XDP hardware hints discussion mail archive
 help / color / mirror / Atom feed
From: Alexei Starovoitov <alexei.starovoitov@gmail.com>
To: Jakub Kicinski <kuba@kernel.org>
Cc: "Stanislav Fomichev" <sdf@google.com>, bpf <bpf@vger.kernel.org>,
	"Alexei Starovoitov" <ast@kernel.org>,
	"Daniel Borkmann" <daniel@iogearbox.net>,
	"Andrii Nakryiko" <andrii@kernel.org>,
	"Martin KaFai Lau" <martin.lau@linux.dev>,
	"Song Liu" <song@kernel.org>, "Yonghong Song" <yhs@fb.com>,
	"John Fastabend" <john.fastabend@gmail.com>,
	"KP Singh" <kpsingh@kernel.org>, "Hao Luo" <haoluo@google.com>,
	"Jiri Olsa" <jolsa@kernel.org>,
	"Toke Høiland-Jørgensen" <toke@kernel.org>,
	"Willem de Bruijn" <willemb@google.com>,
	"David Ahern" <dsahern@kernel.org>,
	"Karlsson, Magnus" <magnus.karlsson@intel.com>,
	"Björn Töpel" <bjorn@kernel.org>,
	"Fijalkowski, Maciej" <maciej.fijalkowski@intel.com>,
	"Jesper Dangaard Brouer" <hawk@kernel.org>,
	"Network Development" <netdev@vger.kernel.org>,
	xdp-hints@xdp-project.net
Subject: [xdp-hints] Re: [RFC bpf-next v3 09/14] net/mlx5e: Implement devtx kfuncs
Date: Tue, 11 Jul 2023 19:37:23 -0700	[thread overview]
Message-ID: <CAADnVQJ3iyoZaxaALWd4zTsDT3Z=czU4g7qpmBFWPUs5ucqCMg@mail.gmail.com> (raw)
In-Reply-To: <20230711173226.7e9cca4a@kernel.org>

On Tue, Jul 11, 2023 at 5:32 PM Jakub Kicinski <kuba@kernel.org> wrote:
>
> On Tue, 11 Jul 2023 15:56:57 -0700 Alexei Starovoitov wrote:
> > I think this proves my point: csum is not generalizable even across veth and mlx5.
> > Above is a square peg that tries to fit csum_start/offset api (that makes sense from SW pov)
> > into HW that has different ideas about csum-ing.
> >
> > Here is what mlx5 does:
> > mlx5e_txwqe_build_eseg_csum(struct mlx5e_txqsq *sq, struct sk_buff *skb,
> >                             struct mlx5e_accel_tx_state *accel,
> >                             struct mlx5_wqe_eth_seg *eseg)
> > {
> >         if (unlikely(mlx5e_ipsec_txwqe_build_eseg_csum(sq, skb, eseg)))
> >                 return;
> >
> >         if (likely(skb->ip_summed == CHECKSUM_PARTIAL)) {
> >                 eseg->cs_flags = MLX5_ETH_WQE_L3_CSUM;
> >                 if (skb->encapsulation) {
>
> This should be irrelevant today, as LCO exists?
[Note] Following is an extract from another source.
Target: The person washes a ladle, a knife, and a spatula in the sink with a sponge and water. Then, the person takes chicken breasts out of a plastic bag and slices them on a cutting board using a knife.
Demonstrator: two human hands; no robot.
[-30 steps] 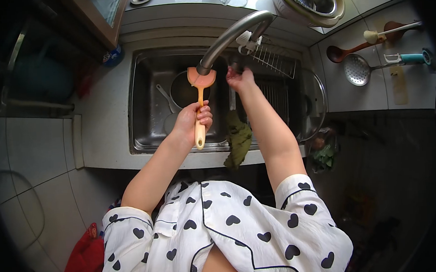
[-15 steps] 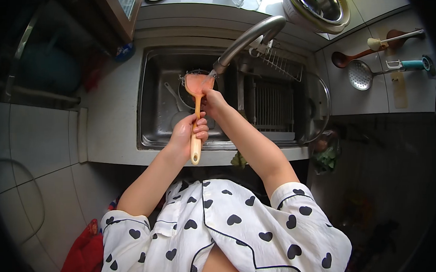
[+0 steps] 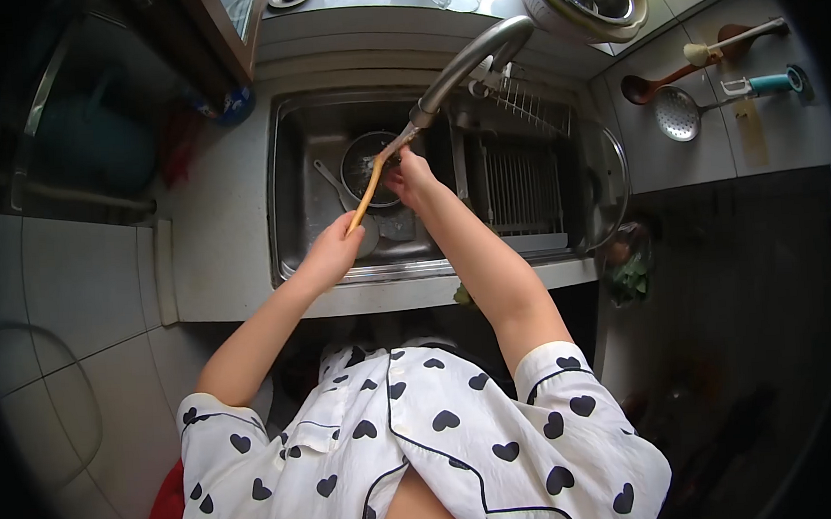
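spatula (image 3: 367, 196) slants from gripping left hand (image 3: 333, 253) toward right hand (image 3: 413, 177), whose hold is unclear.

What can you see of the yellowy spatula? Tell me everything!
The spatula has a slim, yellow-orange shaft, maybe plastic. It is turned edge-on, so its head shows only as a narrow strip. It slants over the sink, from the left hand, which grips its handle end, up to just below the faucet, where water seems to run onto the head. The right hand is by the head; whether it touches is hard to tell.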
Hmm. Maybe. But LCO is an example that prog devs have to be aware of
and use it properly.
Meaning for certain protocols compute outer csum LCO way and
let inner go through HW csuming.
In this case I have no idea what these mlx5 flags do.
I hope this part of the code was tested with udp tunnels.

> >                         eseg->cs_flags |= MLX5_ETH_WQE_L3_INNER_CSUM |
> >                                           MLX5_ETH_WQE_L4_INNER_CSUM;
> >                         sq->stats->csum_partial_inner++;
> >                 } else {
> >                         eseg->cs_flags |= MLX5_ETH_WQE_L4_CSUM;
> >                         sq->stats->csum_partial++;
> >                 }
> >
> > How would you generalize that into csum api that will work across NICs ?
> >
> > My answer stands: you cannot.
> >
> > My proposal again:
> > add driver specifc kfuncs and hooks for things like csum.
> >
> > Kuba,
> > since you nacked driver specific stuff please suggest a way to unblock this stalemate.
>
> I hope I'm not misremembering but I think I suggested at the beginning
> to create a structure describing packet geometry and requested offloads,
> and for the prog fill that in.

hmm. but that's what skb is for. skb == packet geometry ==
layout of headers, payload, inner vs outer, csum partial, gso params.

bpf at tc layer supposed to interact with that correctly.
If the packet is modified skb geometry should be adjusted accordingly.
Like BPF_F_RECOMPUTE_CSUM flag in bpf_skb_store_bytes().

>
> All operating systems I know end up doing that, we'll end up doing
> that as well. The question is whether we're willing to learn from
> experience or prefer to go on a wild ride first...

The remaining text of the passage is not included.